【Node.js24.x】Array::slice()メソッドの使い方
sliceメソッドの使い方について、初心者にもわかりやすく解説します。
基本的な使い方
sliceメソッドは、既存の配列から指定された範囲の要素を新しい配列として抽出するメソッドです。このメソッドの大きな特徴は、元の配列そのものを一切変更しない点にあります(非破壊的処理)。結果として得られる新しい配列は、元の配列の要素の浅いコピー(シャローコピー)を含みます。

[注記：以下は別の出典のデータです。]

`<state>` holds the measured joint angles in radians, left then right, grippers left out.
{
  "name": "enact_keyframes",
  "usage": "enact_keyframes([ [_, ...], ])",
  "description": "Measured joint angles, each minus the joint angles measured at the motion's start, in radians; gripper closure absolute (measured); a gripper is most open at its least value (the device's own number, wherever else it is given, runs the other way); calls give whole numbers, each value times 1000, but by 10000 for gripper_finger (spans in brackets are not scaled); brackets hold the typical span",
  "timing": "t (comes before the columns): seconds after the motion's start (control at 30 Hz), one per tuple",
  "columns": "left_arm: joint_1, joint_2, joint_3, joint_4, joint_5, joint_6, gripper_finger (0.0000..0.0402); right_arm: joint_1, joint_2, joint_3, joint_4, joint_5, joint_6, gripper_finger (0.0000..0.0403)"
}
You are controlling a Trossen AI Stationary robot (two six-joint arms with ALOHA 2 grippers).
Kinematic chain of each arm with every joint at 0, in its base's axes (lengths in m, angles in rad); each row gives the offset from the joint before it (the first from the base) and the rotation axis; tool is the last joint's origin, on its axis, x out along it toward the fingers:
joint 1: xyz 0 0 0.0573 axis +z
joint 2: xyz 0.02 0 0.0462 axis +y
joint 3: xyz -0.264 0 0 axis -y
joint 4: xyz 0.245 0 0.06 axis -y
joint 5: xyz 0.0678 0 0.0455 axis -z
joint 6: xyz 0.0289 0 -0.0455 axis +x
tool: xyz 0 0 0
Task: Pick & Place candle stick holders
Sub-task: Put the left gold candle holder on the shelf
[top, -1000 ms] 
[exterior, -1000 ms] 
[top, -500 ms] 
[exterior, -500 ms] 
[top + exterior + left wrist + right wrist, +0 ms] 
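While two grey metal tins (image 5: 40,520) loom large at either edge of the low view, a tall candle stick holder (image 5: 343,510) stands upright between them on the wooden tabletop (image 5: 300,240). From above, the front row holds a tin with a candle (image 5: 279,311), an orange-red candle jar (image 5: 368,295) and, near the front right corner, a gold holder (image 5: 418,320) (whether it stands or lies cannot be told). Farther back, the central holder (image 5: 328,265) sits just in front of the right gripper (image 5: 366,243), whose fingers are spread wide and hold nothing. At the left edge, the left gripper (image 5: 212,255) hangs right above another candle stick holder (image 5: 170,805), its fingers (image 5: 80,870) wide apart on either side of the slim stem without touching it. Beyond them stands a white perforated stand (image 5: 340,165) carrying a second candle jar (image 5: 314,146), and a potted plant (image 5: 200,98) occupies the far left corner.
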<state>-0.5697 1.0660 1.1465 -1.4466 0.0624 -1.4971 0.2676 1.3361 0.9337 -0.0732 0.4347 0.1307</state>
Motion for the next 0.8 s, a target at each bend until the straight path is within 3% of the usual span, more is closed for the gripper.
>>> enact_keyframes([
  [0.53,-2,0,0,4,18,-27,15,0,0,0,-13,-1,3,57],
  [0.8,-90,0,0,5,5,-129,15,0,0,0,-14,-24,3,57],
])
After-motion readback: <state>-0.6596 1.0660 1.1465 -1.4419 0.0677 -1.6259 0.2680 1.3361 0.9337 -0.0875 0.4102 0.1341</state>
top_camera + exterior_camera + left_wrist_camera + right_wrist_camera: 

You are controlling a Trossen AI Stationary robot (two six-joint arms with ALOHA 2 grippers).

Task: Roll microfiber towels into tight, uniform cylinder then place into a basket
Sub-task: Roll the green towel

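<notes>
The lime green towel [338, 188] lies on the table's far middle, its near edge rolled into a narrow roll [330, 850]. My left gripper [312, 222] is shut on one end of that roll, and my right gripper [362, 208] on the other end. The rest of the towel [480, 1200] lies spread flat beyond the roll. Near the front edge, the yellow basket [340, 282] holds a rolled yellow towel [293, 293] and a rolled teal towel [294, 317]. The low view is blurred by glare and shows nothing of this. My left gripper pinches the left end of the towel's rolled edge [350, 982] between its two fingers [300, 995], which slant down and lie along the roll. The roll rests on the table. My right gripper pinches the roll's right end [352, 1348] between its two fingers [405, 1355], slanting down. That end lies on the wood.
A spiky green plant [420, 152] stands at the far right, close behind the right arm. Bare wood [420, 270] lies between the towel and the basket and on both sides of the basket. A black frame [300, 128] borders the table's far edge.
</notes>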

このメソッドは、最大2つの引数を受け取ります。最初の引数はbeginで、抽出を開始する配列のインデックスを指定します。このbegin引数は省略可能で、省略された場合はデフォルトでインデックス0(配列の先頭)から抽出が開始されます。2番目の引数はendで、抽出を終了するインデックスを指定します。このend引数も省略可能で、省略された場合は配列の末尾までが抽出の対象となります。重要な点として、endで指定されたインデックスの要素は新しい配列には含まれず、その直前の要素までが抽出されます。
beginやendの引数に負の数を指定することも可能です。負の数を指定した場合、インデックスは配列の末尾からのオフセットとして解釈されます。例えば、-1は配列の最後の要素を意味し、-2は最後から2番目の要素を意味します。この機能により、配列の末尾から特定の数の要素を簡単に取り出すことが可能になります。
sliceメソッドは、元のデータセットを保ちながら、その一部だけを操作したり、表示したりしたい場合に特に有効です。例えば、ユーザーインターフェースでリストの一部だけを表示する際や、特定の条件に基づいてデータをフィルタリングする前段階として、配列のサブセットを作成する際に活用されます。配列の完全性を維持しつつ、柔軟に部分的な操作を行いたいシステム開発において、頻繁に利用される強力なツールの一つです。
構文(syntax)
1const originalArray = ['apple', 'banana', 'cherry', 'date', 'elderberry']; 2const newArray = originalArray.slice(1, 4);
引数(parameters)
start = 0, end
- start: number = 0: 配列から切り出す開始位置を指定する数値。省略した場合、0(配列の先頭)から開始します。
- end: number = this.length: 配列から切り出す終了位置を指定する数値。この位置の要素は含まれません。省略した場合、配列の末尾まで切り出します。
戻り値(return)
Array
指定した開始インデックスから終了インデックスの手前までの要素をコピーした新しい配列を返します。元の配列は変更されません。